The Threat of Managed Accounts for Plan Advisors
The growing use of managed accounts within 401(k) plans is threatening the financial security of plan participants and the integrity of those advisors who recommend them.
The fees charged to 401(k) plans are negative investment returns. Consider the long-term impact they have on your client’s retirement. Simply put, the fees that 401(k) participants incur will reduce their balance available and income it can produce in retirement years.
For the people who oversee 401(k) plans on behalf of their employees (often referred to as plan committees or fiduciary committees), fees are a big responsibility. They decide which services are provided to the plan and its participants, and with each service added will need to evaluate potential vendors and expenses. Their decisions have major consequences for the plan’s participants, as any fee paid by the plan is ultimately borne by the participants.
Keeping those costs low is a vital aspect of a good plan.
The Employee Retirement Income Security Act (ERISA) provides general guidance to the fiduciary committee in its Section 408(b)(2), stating that to avoid running afoul of the statute’s prohibited transaction provisions, the fiduciaries should furnish services that are necessary to the operation of the plan, while paying no more than reasonable compensation to the provider of those services.
In light of the large consequence of 401(k) fees and the fiduciary committee’s legal responsibility to them, class action lawsuits have been rising dramatically in the last 10 years. Participant lawsuits alleging fiduciary wrongdoing are now commonplace.
However, a recent case alleging excess fees grabbed my attention because it is the first that mentions so-called “managed accounts” in 401(k) plans. Rebecca Moore, managing editor for the digital division of plansponsor.com, reported that a participant in Nestle’s 401(k) savings plan had filed the proposed class action lawsuit, alleging that the company and its board of directors breached their fiduciary duties under ERISA.
Managed accounts generally work like this: The participant speaks with an advisor or representative; the participant gives them an expected retirement date; the advisor takes an assessment of risk tolerance,, and details current plan assets, any other retirement assets, and expected annual contributions, among other things. The meeting usually lasts 30-45 minutes.
After the information is collected, the advisor uses a software program to recommend a custom portfolio for the participant among the plan’s investment menu. Typically, the portfolio will be rebalanced periodically and gradually reallocated to a more conservative posture as the participant grows older.
Moore’s article states that the participants in Nestle’s 401(k) savings plan were offered a managed account service that was provided by Voya Retirement Advisors. The annual fees were 0.5% of assets up to $100,000, 0.4% on the next $150,000, and 0.25% on assets above $250,000.
Managed accounts and their associated fees are the result of a continuing underlying problem: the general lack of knowledge among plan participants to invest their retirement money appropriately. While 401(k) plans have grown exponentially in the last 30-plus years, America’s financial literacy hasn’t kept pace. So the need grows for professional guidance when it comes to selecting investments among the plan’s menu of options.

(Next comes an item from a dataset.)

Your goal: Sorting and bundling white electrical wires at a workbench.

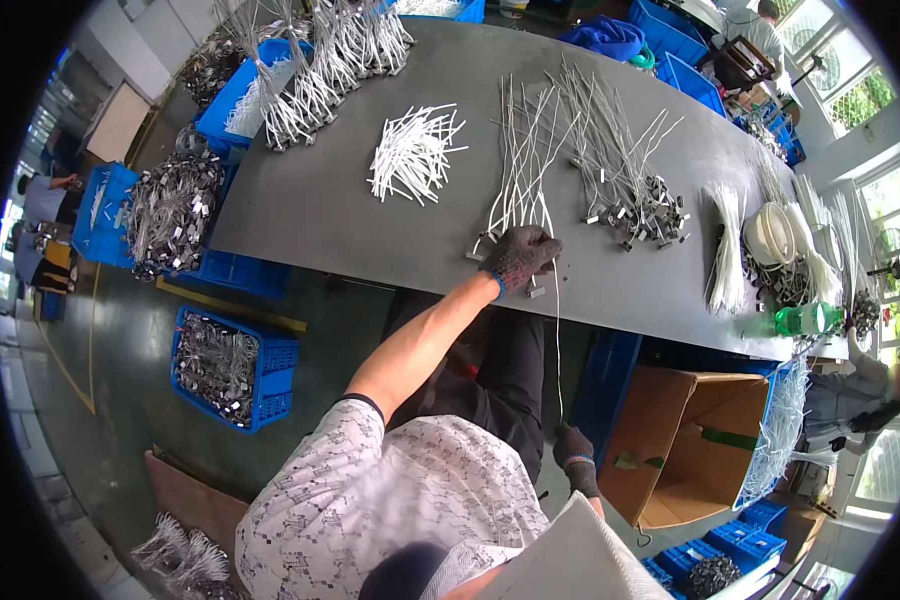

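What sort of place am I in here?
Probably a factory assembly workshop: a gray worktable carries bundles of thin strands, and a blue plastic crate on the floor holds many small parts.

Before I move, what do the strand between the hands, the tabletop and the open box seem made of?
Strand: wire or cord, pale and slender, its finish too small to tell. Tabletop: perhaps metal or laminate, even grey with dull sheen. Open box: likely cardboard, matte brown with flat panels.
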Demonstrator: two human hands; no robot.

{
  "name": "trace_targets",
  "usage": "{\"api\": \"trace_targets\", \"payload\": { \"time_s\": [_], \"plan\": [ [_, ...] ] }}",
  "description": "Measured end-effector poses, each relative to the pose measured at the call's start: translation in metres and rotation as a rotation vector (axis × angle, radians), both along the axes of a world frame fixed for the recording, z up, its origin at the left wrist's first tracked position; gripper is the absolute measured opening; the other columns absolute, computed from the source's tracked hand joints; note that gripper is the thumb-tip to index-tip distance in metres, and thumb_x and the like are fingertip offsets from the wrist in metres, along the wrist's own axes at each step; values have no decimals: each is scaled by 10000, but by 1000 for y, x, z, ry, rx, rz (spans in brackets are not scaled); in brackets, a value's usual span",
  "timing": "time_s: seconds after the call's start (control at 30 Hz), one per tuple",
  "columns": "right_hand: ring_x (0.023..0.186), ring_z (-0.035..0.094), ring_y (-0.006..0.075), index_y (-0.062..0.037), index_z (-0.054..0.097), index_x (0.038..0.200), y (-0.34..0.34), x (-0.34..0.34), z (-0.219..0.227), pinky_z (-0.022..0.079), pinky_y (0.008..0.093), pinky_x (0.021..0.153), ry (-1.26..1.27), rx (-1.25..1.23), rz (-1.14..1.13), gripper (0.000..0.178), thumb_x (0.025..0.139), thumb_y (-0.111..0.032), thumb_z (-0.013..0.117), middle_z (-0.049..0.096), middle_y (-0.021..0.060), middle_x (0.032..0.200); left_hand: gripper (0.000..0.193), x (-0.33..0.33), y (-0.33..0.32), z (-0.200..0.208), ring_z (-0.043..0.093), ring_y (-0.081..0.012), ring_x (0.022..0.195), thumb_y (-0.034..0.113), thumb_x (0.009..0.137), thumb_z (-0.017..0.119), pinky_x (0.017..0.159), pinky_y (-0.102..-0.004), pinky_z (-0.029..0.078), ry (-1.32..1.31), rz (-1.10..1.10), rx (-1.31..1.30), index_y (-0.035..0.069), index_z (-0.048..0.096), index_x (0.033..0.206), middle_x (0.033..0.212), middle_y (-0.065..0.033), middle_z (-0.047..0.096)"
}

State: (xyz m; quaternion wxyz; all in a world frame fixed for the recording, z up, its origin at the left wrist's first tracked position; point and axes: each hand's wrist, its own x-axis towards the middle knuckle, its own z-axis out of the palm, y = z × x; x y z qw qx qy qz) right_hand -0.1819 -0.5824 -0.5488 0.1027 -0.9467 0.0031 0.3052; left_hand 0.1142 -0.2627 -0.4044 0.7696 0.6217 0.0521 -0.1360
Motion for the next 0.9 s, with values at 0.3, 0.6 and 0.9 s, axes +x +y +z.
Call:
{"api": "trace_targets", "payload": {
  "time_s": [0.3, 0.6, 0.9],
  "plan": [
    [826, 692, 318, -17, 678, 1035, 95, 133, 92, 531, 382, 707, -545, 763, -273, 214, 978, -211, 607, 719, 168, 1005, 241, -53, -51, -8, 666, -108, 778, 239, 964, 695, 734, -267, 546, 64, -90, -162, 9, 716, 894, 801, -34, 711],
    [706, 611, 150, 7, 665, 1107, 139, 161, 122, 476, 294, 612, -493, 1208, -639, 418, 1065, -373, 495, 683, 67, 836, 228, -82, -33, -2, 650, -85, 854, 214, 968, 701, 805, -267, 523, -78, -74, -5, -8, 745, 990, 909, -22, 740],
    [714, 624, 305, -5, 490, 1317, 143, 189, 102, 506, 401, 640, -767, 738, -140, 495, 917, -229, 676, 661, 122, 875, 177, -85, -33, -16, 627, -100, 800, 164, 955, 692, 746, -281, 517, -547, 17, 413, -11, 700, 976, 836, -50, 686]
  ]
}}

Thus, managed accounts have become an increasingly popular service for plan advisors to recommend to their clients, competing with robo advisors, target-date funds and educational tools such as asset allocation models. Managed accounts represent a huge opportunity for plan advisors. Some plan advisors earn more from managed account fees charged directly to the participants than from fees they charge for traditional plan services.
Which road will you take?
Remember here how this happens and how the distribution role is affected.

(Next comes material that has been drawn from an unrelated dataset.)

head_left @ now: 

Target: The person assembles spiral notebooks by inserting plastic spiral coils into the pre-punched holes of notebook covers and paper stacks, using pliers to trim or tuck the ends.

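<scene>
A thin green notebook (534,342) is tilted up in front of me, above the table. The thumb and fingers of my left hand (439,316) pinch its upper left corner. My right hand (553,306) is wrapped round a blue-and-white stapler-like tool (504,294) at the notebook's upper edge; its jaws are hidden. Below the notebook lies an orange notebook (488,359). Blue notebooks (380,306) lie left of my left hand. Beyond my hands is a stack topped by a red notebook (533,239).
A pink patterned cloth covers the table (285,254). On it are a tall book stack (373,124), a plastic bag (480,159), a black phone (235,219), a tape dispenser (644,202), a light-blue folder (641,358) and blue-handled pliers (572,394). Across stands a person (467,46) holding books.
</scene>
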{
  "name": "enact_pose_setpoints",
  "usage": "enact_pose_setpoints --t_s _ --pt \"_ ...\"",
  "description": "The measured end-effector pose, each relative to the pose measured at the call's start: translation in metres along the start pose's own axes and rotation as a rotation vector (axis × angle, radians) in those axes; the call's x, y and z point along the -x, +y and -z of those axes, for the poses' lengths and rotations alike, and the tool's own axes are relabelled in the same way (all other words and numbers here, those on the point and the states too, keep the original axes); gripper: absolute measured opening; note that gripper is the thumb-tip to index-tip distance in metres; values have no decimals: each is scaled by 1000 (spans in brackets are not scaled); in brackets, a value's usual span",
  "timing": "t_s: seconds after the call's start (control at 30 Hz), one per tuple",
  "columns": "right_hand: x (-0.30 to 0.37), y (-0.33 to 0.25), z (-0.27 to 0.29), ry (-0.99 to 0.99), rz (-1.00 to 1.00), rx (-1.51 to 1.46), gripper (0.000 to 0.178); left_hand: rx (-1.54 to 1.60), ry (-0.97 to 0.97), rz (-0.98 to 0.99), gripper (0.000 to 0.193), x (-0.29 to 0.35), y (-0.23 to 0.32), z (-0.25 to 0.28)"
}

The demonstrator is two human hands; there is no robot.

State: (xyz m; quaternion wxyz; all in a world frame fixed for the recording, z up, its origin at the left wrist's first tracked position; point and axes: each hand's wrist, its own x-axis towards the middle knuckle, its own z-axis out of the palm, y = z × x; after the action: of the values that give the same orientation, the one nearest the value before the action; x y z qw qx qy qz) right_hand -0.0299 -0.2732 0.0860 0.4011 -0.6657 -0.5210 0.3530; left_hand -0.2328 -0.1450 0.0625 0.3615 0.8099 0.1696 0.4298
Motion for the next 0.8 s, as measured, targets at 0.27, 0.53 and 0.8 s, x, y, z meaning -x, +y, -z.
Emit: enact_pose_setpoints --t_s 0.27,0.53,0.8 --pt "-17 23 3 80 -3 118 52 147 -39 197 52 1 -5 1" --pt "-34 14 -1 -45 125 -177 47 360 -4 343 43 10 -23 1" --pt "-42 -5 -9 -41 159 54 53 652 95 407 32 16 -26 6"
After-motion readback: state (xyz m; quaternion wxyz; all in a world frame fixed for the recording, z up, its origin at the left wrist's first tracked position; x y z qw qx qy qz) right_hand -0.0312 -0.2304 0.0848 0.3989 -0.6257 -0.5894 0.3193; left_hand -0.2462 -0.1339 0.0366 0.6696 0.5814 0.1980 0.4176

Part of the fee charged by the managed account service provider is shared with the plan advisor for distributing the service. Since the advisor stands to gain financially from the plan fiduciaries authorizing its availability to its participants, this distribution role subsequently creates a conflict of interest for the advisor.
The philosophical question then becomes: Are managed accounts a valuable service that addresses a substantial need among plan participants, or are they an easy sell that plan advisors can use to drive up their income?
Too often, managed accounts are being pitched to plan advisors as a way to increase their fees and make more money. If advisors succumb to that selfishness, it is a shortsighted mistake that will hurt them, and their profession, in the long run.
Think about the consumer, who is seeking honest, fiduciary-based financial advice when they engage with an advisor. Shouldn’t that be the goal of the plan advisor when working with the plan’s participants?
This is a fork in the road, and plan advisors need to decide which path they will take.
The right road is one of enhanced reputation, which leads to increased income because it’s being earned the reputable, honest way. The client’s interests must come first.
Sadly, financial advisors have taken the selfish route, and that has led to plan participants being skeptical to seek their advice. We have a great opportunity to choose the better route. Plan advisors should be the objective scrutinizer, not the sales team. We are professionals, offering value to our clients. Let’s not allow ourselves to become the distribution arm for anyone – record-keepers, mutual fund companies, brokers/dealers, or managed account providers.
Our job as plan advisors is to evaluate opportunities and advise. It’s valuable and honest work. It’s what clients want from their advisors, and for the betterment of their clients and their profession, it’s what we should demand of ourselves.